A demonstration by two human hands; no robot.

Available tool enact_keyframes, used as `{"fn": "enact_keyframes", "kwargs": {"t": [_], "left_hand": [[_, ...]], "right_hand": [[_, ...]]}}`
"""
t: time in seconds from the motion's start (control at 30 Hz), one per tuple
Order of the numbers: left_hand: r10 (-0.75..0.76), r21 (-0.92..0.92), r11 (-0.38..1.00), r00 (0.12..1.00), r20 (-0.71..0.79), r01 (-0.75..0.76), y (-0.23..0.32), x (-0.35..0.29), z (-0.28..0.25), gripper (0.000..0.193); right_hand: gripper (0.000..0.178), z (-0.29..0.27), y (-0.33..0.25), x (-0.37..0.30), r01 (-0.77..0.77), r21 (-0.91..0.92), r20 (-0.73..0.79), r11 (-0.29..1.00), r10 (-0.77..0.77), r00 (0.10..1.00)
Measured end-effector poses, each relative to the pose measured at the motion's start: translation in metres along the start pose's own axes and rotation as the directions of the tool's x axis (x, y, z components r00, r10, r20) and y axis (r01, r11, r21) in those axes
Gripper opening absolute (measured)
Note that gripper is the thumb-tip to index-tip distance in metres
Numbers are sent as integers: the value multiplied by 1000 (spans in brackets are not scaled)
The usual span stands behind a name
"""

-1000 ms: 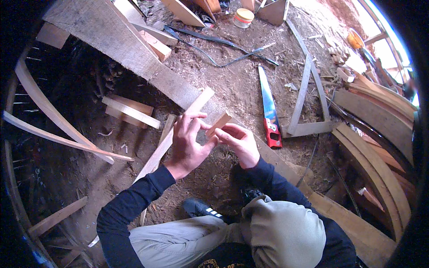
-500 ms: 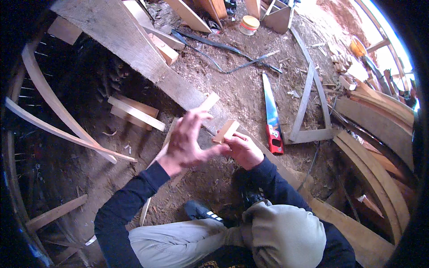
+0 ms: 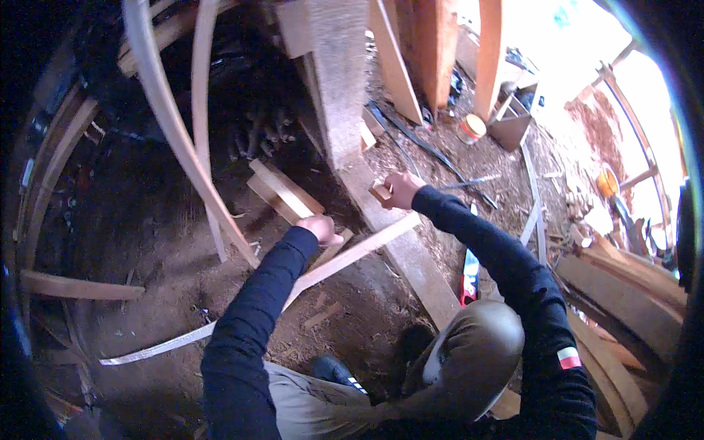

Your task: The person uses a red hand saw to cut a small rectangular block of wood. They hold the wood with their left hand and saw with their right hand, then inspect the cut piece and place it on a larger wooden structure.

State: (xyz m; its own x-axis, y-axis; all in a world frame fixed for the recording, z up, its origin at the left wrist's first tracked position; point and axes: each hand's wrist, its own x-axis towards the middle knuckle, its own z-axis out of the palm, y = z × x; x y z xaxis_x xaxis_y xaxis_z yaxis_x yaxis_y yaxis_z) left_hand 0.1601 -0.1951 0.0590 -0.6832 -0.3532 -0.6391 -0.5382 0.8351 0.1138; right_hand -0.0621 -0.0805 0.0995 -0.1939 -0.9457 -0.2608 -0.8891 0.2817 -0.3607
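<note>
My right hand (image 3: 402, 191) is closed around a small pale wooden block (image 3: 380, 192), above the long grey plank (image 3: 419, 268). To its left, my left hand (image 3: 320, 229) is curled in beside the end of a short wooden batten (image 3: 282, 192). What its fingers hold, if anything, is hidden. A short piece of wood (image 3: 331, 250) shows just below that hand. Between my hands and my feet, a long thin wooden strip (image 3: 353, 251) lies aslant, its far end resting over the plank. My left forearm covers part of the strip.
Tall curved wooden ribs (image 3: 170, 110) stand at the left. Beyond my right forearm lies a handsaw (image 3: 469, 273), partly covered. A lidded tub (image 3: 471, 128) and a dark strap (image 3: 440, 155) are on the ground farther back. Curved timbers (image 3: 623, 286) are stacked at the right.
The view has turned left. My hands have moved apart: the left, spread before, has gone down-left and curled, while the right keeps the block and has moved forward.
</note>
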Motion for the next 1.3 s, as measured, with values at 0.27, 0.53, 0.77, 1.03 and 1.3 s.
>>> {"fn": "enact_keyframes", "kwargs": {"t": [0.27,0.53,0.77,1.03,1.3], "left_hand": [[-26,-156,988,973,-230,-10,-49,21,39,34],[-24,-225,974,986,-164,-13,-64,27,36,34],[48,-192,979,995,-83,-63,-59,23,32,54],[-20,-383,902,907,421,198,-72,20,36,42],[-155,-212,941,891,426,265,-67,-6,32,25]], "right_hand": [[30,4,-22,83,133,-579,-14,804,-174,985],[35,38,17,66,261,-265,-18,928,-275,961],[35,39,23,67,364,-280,-173,888,-419,891],[44,41,11,64,332,-312,-147,890,-391,909],[38,46,12,70,414,-450,4,792,-461,887]]}}
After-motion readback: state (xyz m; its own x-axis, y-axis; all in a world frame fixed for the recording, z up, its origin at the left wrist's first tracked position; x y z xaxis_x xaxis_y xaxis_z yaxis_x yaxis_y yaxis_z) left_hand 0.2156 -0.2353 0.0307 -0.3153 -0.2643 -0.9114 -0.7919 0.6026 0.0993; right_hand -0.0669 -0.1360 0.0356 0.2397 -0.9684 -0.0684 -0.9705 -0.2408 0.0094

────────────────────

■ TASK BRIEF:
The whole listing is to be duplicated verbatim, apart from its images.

■ EXERCISE RESPONSE:
A demonstration by two human hands; no robot.

Available tool enact_keyframes, used as `{"fn": "enact_keyframes", "kwargs": {"t": [_], "left_hand": [[_, ...]], "right_hand": [[_, ...]]}}`
"""
t: time in seconds from the motion's start (control at 30 Hz), one per tuple
Order of the numbers: left_hand: r10 (-0.75..0.76), r21 (-0.92..0.92), r11 (-0.38..1.00), r00 (0.12..1.00), r20 (-0.71..0.79), r01 (-0.75..0.76), y (-0.23..0.32), x (-0.35..0.29), z (-0.28..0.25), gripper (0.000..0.193); right_hand: gripper (0.000..0.178), z (-0.29..0.27), y (-0.33..0.25), x (-0.37..0.30), r01 (-0.77..0.77), r21 (-0.91..0.92), r20 (-0.73..0.79), r11 (-0.29..1.00), r10 (-0.77..0.77), r00 (0.10..1.00)
Measured end-effector poses, each relative to the pose measured at the motion's start: translation in metres along the start pose's own axes and rotation as the directions of the tool's x axis (x, y, z components r00, r10, r20) and y axis (r01, r11, r21) in those axes
Gripper opening absolute (measured)
Note that gripper is the thumb-tip to index-tip distance in metres
Numbers are sent as integers: the value multiplied by 1000 (spans in brackets are not scaled)
The usual span stands behind a name
"""

-1000 ms: 
-500 ms: 
+0 ms: 

Your task: The person uses a red hand saw to cut a small rectangular block of wood. They hold the wood with their left hand and saw with their right hand, then inspect the cut piece and place it on a larger wooden structure.

State: (xyz m; its own x-axis, y-axis; all in a world frame fixed for the recording, z up, its origin at the left wrist's first tracked position; point and axes: each hand's wrist, its own x-axis towards the middle knuckle, its own z-axis out of the palm, y = z × x; x y z xaxis_x xaxis_y xaxis_z yaxis_x yaxis_y yaxis_z) left_hand 0.1601 -0.1951 0.0590 -0.6832 -0.3532 -0.6391 -0.5382 0.8351 0.1138; right_hand -0.0621 -0.0805 0.0995 -0.1939 -0.9457 -0.2608 -0.8891 0.2817 -0.3607
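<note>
My right hand (image 3: 402, 191) is closed around a small pale wooden block (image 3: 380, 192), above the long grey plank (image 3: 419, 268). To its left, my left hand (image 3: 320, 229) is curled in beside the end of a short wooden batten (image 3: 282, 192). What its fingers hold, if anything, is hidden. A short piece of wood (image 3: 331, 250) shows just below that hand. Between my hands and my feet, a long thin wooden strip (image 3: 353, 251) lies aslant, its far end resting over the plank. My left forearm covers part of the strip.
Tall curved wooden ribs (image 3: 170, 110) stand at the left. Beyond my right forearm lies a handsaw (image 3: 469, 273), partly covered. A lidded tub (image 3: 471, 128) and a dark strap (image 3: 440, 155) are on the ground farther back. Curved timbers (image 3: 623, 286) are stacked at the right.
The view has turned left. My hands have moved apart: the left, spread before, has gone down-left and curled, while the right keeps the block and has moved forward.
</note>
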Motion for the next 1.3 s, as measured, with values at 0.27, 0.53, 0.77, 1.03 and 1.3 s.
>>> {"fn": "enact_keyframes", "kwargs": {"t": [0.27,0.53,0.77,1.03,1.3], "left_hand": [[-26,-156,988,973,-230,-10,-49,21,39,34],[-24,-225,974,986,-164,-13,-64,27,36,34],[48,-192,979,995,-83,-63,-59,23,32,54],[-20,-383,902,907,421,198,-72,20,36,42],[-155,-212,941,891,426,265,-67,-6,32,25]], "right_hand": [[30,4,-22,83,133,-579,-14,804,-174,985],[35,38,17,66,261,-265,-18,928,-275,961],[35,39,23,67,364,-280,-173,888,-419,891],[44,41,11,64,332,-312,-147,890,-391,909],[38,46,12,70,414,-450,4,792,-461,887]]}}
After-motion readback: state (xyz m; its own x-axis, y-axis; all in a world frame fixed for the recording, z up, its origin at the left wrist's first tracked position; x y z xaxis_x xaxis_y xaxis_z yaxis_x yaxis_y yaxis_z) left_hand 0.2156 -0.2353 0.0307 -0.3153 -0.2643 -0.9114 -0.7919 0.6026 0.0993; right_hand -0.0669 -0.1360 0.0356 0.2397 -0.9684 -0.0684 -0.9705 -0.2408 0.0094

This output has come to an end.